On Sat, Jun 16, 2018 at 10:10:34AM +1000, Dave Chinner wrote:
> On Fri, Jun 15, 2018 at 07:31:26AM -0400, Brian Foster wrote:
> > On Fri, Jun 15, 2018 at 11:43:14AM +1000, Dave Chinner wrote:
> > > From: Dave Chinner <dchinner@xxxxxxxxxx>
> > > 
> > > A log recovery failure has been reproduced where a symlink inode has
> > > a zero length in extent form. It was caused by a shutdown during a
> > > combined fstress+fsmark workload.
> > > 
> > > To fix it, we have to allow zero length symlink inodes through
> > > xfs_dinode_verify() during log recovery. We already specifically
> > > check and allow this case in the shortform symlink fork verifier,
> > > but in this case we don't get that far, and the inode is not in
> > > shortform format.
> > > 
> > > Update the dinode verifier to handle this case, and change the
> > > symlink fork verifier to only allow this case to exist during log
> > > recovery.
> > > 
> > > Signed-off-by: Dave Chinner <dchinner@xxxxxxxxxx>
> > > ---
> > 
> > Seems Ok to me, but before we restrict some of the existing checks to
> > log recovery I am curious about one thing. xfs_inactive_symlink() has
> > this:
> > 
> >         /*
> >          * Zero length symlinks _can_ exist.
> >          */
> >         pathlen = (int)ip->i_d.di_size;
> >         if (!pathlen) {
> >                 xfs_iunlock(ip, XFS_ILOCK_EXCL);
> >                 return 0;
> >         }
> > 
> > I'm not quite sure what case that covers, but it seems slightly
> > inconsistent with the fork verifer change (simply because that path is
> > not exclusive to the read from disk case), at least. Any idea?
> 
> Yeah, that's what I'm trying to chase down right now. I had the
> verifier fire on inode writeback during generic/269. I don't know
> yet where these zero length symlinks are coming from, and none of
> the comments (there's a couple that say the above)
> actually give any hint to their source.
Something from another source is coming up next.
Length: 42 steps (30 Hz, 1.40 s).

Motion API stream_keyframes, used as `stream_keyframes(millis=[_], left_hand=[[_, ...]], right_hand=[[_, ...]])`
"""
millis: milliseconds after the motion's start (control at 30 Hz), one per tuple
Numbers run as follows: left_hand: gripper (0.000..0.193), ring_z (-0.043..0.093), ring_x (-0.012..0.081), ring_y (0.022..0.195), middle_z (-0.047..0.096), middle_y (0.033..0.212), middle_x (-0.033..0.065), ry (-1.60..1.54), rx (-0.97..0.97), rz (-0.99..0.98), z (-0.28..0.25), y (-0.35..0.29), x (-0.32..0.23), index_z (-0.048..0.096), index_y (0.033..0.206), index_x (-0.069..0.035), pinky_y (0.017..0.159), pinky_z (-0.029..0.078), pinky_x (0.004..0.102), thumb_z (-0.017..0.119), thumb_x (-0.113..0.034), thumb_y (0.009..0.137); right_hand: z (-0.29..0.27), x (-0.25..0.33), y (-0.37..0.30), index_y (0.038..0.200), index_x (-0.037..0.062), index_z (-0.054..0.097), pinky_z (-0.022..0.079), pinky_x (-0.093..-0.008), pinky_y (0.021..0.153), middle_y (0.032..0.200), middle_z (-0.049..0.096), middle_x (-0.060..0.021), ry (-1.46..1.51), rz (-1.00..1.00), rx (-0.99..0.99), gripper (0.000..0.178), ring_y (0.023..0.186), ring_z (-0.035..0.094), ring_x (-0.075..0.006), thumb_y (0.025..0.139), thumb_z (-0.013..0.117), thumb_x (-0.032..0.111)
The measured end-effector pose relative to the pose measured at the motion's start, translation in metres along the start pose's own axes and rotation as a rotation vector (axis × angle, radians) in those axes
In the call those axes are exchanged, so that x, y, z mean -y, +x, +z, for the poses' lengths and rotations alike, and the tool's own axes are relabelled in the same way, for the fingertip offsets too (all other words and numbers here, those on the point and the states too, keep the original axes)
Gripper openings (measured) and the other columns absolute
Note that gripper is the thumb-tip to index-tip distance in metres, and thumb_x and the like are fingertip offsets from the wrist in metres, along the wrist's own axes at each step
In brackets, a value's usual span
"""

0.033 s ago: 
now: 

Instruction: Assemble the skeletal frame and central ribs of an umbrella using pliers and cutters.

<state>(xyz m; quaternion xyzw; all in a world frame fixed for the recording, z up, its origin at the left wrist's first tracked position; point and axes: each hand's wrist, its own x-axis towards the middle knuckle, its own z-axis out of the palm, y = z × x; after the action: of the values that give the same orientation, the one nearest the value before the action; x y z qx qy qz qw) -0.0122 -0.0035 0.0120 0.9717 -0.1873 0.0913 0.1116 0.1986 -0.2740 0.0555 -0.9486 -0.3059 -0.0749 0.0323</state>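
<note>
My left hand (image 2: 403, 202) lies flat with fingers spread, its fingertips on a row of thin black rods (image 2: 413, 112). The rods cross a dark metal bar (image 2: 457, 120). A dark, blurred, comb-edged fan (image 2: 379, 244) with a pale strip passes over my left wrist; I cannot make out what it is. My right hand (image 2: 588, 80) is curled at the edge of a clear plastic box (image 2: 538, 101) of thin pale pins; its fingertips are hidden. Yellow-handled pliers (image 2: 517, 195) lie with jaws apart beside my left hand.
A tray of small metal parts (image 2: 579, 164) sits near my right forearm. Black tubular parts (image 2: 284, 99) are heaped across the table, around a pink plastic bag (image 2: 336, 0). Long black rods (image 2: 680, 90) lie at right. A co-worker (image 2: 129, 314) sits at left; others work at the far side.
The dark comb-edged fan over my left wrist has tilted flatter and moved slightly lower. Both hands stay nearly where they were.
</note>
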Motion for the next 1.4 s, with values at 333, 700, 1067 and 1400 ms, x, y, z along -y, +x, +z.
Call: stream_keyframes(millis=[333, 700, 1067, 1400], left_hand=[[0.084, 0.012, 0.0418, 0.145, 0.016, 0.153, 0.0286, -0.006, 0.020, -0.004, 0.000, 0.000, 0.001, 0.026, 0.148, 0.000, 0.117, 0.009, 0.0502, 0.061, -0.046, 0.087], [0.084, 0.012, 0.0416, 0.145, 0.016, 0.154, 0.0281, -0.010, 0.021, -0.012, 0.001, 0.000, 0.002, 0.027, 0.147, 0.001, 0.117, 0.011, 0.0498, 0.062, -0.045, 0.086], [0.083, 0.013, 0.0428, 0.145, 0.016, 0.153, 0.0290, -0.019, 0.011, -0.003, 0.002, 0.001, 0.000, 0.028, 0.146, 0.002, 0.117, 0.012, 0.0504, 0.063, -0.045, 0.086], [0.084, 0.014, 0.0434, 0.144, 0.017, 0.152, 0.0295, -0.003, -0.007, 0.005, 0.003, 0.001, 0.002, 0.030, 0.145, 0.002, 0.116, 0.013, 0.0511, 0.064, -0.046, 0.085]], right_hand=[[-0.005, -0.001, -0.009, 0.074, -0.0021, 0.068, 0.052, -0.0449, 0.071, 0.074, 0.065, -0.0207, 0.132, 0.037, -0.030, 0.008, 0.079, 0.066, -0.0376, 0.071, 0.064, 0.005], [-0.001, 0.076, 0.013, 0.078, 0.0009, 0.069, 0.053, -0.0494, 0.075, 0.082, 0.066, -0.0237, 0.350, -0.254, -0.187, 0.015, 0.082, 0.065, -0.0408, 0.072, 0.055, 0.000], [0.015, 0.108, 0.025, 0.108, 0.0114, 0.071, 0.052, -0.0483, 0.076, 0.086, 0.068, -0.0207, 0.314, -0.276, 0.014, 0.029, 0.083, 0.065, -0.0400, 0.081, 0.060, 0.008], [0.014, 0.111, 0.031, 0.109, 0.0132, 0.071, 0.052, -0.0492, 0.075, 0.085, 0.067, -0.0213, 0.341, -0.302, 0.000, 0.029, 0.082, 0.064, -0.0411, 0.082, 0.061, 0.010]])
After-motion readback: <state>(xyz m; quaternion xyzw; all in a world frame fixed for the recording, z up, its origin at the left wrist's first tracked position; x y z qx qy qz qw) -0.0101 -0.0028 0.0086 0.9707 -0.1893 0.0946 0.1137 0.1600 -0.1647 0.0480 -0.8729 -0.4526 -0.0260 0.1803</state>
Ok, so there is this comment in fs/namei.c w.r.t. symlink handling
before getname_flags():

* POSIX.1 2.4: an empty pathname is invalid (ENOENT).

So the call chain is

sys_symlink(oldname ....)
  do_symlinkat(oldname ...)
    getname(oldname)
      getname_flags(oldname, 0, NULL)
        len = strncpy_from_user(... oldname ....)
	....
	if (!len) {
		if (!(flags & LOOKUP_EMPTY))
			return -ENOENT;
	}

So we should never see a zero length symlink from userspace as flags
is always zero. Hence if we are seeing zero length symlinks on disk,
then that's an XFS implementation issue, not a user API requirement.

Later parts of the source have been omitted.